YOUR GOAL:
Once the line containing "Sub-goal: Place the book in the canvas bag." has been written out, stop; until then, restate each line of the entries below word for word from the first.

DATA SUPPLIED:

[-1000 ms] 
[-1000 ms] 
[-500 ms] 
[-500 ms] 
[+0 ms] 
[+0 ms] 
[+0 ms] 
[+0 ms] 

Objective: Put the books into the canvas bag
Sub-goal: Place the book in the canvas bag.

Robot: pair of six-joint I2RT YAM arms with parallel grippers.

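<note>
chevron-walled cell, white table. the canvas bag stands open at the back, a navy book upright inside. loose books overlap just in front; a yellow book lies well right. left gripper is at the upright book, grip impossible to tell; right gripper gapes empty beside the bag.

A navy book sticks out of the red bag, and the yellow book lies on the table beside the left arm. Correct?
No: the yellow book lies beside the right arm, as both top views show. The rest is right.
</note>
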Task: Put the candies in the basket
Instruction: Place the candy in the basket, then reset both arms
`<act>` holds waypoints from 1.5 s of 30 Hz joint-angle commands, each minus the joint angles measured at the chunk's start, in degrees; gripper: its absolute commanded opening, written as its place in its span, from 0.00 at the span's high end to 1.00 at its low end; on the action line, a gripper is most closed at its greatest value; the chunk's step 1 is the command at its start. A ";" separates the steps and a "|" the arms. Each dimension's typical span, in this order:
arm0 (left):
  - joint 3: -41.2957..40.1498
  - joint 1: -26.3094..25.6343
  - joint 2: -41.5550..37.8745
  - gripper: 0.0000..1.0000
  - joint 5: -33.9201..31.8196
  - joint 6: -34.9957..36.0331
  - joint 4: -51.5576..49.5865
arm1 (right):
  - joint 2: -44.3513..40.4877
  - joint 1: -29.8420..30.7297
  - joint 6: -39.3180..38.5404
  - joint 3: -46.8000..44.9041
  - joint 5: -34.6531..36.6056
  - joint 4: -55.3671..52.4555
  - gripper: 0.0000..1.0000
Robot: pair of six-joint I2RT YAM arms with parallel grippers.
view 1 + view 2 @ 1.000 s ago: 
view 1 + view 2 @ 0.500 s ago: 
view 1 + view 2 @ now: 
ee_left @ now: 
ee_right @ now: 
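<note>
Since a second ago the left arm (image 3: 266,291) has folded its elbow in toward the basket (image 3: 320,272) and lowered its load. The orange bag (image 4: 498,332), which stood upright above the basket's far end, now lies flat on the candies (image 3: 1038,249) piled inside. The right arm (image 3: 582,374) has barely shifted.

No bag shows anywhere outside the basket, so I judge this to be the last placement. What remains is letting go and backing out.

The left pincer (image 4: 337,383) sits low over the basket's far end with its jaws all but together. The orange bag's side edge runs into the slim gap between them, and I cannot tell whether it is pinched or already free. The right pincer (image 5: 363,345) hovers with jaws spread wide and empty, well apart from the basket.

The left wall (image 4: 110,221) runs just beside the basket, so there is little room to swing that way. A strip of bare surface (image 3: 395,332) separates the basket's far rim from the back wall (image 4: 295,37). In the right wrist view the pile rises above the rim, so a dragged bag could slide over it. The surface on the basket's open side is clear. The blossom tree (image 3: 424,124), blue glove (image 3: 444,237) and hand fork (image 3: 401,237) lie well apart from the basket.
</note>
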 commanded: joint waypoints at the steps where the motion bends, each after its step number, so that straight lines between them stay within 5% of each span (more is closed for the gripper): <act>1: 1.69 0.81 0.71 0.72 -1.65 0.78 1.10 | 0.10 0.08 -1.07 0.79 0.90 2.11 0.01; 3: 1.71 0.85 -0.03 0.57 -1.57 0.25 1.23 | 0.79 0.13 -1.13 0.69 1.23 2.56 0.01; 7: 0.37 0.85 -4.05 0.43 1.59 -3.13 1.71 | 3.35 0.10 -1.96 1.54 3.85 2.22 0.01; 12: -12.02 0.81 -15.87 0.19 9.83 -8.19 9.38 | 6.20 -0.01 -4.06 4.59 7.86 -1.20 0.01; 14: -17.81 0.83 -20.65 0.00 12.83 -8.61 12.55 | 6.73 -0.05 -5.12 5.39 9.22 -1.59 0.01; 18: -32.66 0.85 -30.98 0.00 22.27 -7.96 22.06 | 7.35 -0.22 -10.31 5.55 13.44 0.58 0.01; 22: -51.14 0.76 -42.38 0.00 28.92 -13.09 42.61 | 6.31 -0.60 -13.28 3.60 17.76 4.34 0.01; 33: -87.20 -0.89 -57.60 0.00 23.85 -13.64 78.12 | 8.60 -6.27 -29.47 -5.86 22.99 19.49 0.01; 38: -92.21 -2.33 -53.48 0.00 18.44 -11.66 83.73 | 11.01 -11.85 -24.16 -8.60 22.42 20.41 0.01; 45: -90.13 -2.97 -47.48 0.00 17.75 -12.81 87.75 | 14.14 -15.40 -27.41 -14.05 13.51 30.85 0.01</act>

SOLUTION TO THIS PROBLEM:
[-1000 ms] 
[-1000 ms] 
[-500 ms] 
[-500 ms] 
[+0 ms] 
[+0 ms] 
[+0 ms] 
[+0 ms] 

Objective: Put the books into the canvas bag
Sub-goal: Place the book in the canvas bag.

The exercise requires nothing further.